Wie bereits ausführlich öffentlich diskutiert wurde, ist ein weiterer fragwürdiger Punkt im Wahlvorschlag der Wahlkommission die Nicht-Berücksichtigung von aktuellen Aufsichtsratsmitgliedern, die wieder kandidieren wollten. Auch hier ist die Frage, wer hier welche Rechte und Pflichten hat? Denn wie zuvor beschrieben betrauen die Mitglieder die Organe des Vereins mit ihren Aufgaben. Ebenso bringen sie den Amtsträgerinnen damit einen immensen Vertrauensvorschuss entgegen, um diese Aufgaben und Pflichten in ihrem Interesse auszuüben. Daher sollte es auch allein den Mitgliedern zustehen, über einen Verbleib einer Person in ihrem Amt zu entscheiden, sofern sie sich wieder um ein Amt bewirbt. Das heißt konkret, es ist zutiefst undemokratisch, den Mitgliedern die Bewertung ihrer vorherigen Wahl abzunehmen und bisher gewählte Amtsträger nicht mehr zur Wahl zuzulassen, gleichzeitig aber bei der letzten Wahl durch die Mitgliederversammlung nicht gewählte Kandidierende ein weiteres Mal zuzulassen. Es ist wenig verwunderlich, dass sich immer weniger Menschen an demokratischen Prozessen beteiligen, wenn diese selbst auf der Ebene der Vereine so sehr konterkariert werden. Der Glaube junger Menschen in die Demokratie wird hier bereits früh geschwächt.
Passenderweise bezeichnete der jetzige Sprecher der Wahlkommission Prof. Dr. Leuschner im Jahr 2021, als er in einem AZ-Interview die Vorgänge rund um Mainz 05 als Außenstehender bewertete, diese noch als ein absolutes No-Go. In eben jenem Artikel stellte er selbst die Frage, wie mächtig die Wahlkommission sein darf und lieferte sogar konkrete Vorschläge, die eine Wiederholung des Debakels von 2021 verhindern könnten. Er wollte damit dafür sorgen, dass die Position der Mitgliederversammlung eben nicht durch die Wahlkommission untergraben werden kann. Zudem kritisierte er den bestehenden „Funktionärskreisel“, da sich die Organe durch das jeweilige Vorschlagsrecht selbst erhalten könnten. Im Anschluss bewarb er sich mit diesen Ansätzen um einen Posten in der Wahlkommission und erhielt das Vertrauen der Mitglieder, im Wissen, dass er als ausgewiesener Experte im Bereich Vereinsrecht gilt und demnach auch die Expertise besitzen sollte, die Satzung innerhalb seiner dreijährigen Amtszeit entsprechend anzupassen, wie von ihm selbst gefordert. Wir hoffen, dass im nächsten Jahr die Mitglieder hier die Chance nutzen, darüber zu entscheiden; ob ihr Vertrauen in die Wahlkommission gerechtfertigt war.

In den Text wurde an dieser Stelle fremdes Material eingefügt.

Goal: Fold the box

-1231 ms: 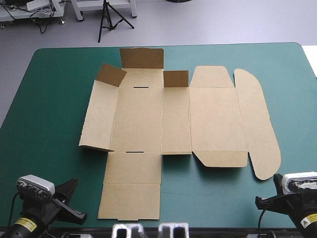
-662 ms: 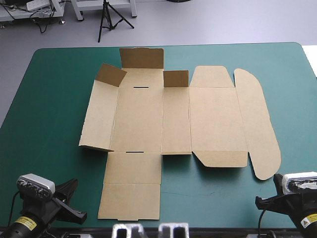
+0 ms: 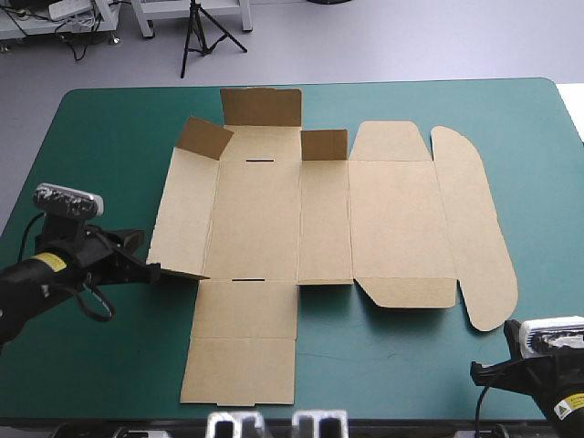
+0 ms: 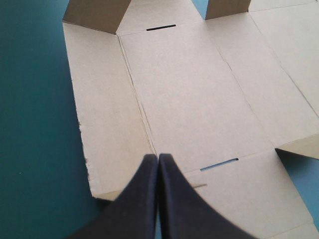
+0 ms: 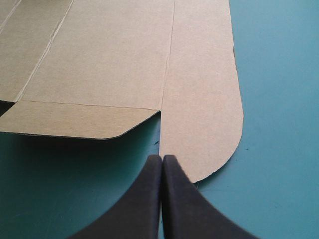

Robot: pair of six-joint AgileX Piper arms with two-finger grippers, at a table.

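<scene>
Your left end effector [image 3: 152, 271], clenched, perhaps touching a corner of the box [image 3: 319, 219]; right end effector [image 5: 162, 158] clenched too.

We are observing the brown box [image 3: 274, 214] lying mostly flat on the teal-green table cover [image 3: 91, 137], three small flaps [image 3: 260, 108] standing up along its far edge, the left gripper [image 3: 151, 270] sitting at the near corner of its leftmost panel [image 3: 182, 214], and the right gripper [image 3: 476, 370] sitting apart from the rounded lid flap [image 3: 474, 228].
</scene>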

Eine der vielen aufgeworfenen Fragen ist nun, wie man mit dieser Situation umgeht. Nachdem wir diese Situation, wie beschrieben, schon einmal durchlebt haben, ist es an der Zeit, die Reglungen rund um die Wahlkommission auf den Prüfstand zu stellen. Der aktuelle Fall grenzt an einen Versuch, die Mitglieder für dumm zu verkaufen, wenn nahezu die gleichen Fehler sich wiederholen und die Wahlkommission erneut die Mitglieder entmündigt. Wir möchten nochmal daran erinnern: „Die Mitgliederversammlung ist der höchste Souverän dieses Vereins und das gilt es zu respektieren!“ Deshalb erwarten wir, dass der Vorstand dazu beiträgt, den Mitgliedern einen vernünftigen und transparenten Vorschlag der Kandidierenden zu präsentieren und fordern eine kurzfristige Lösung für die morgige Versammlung.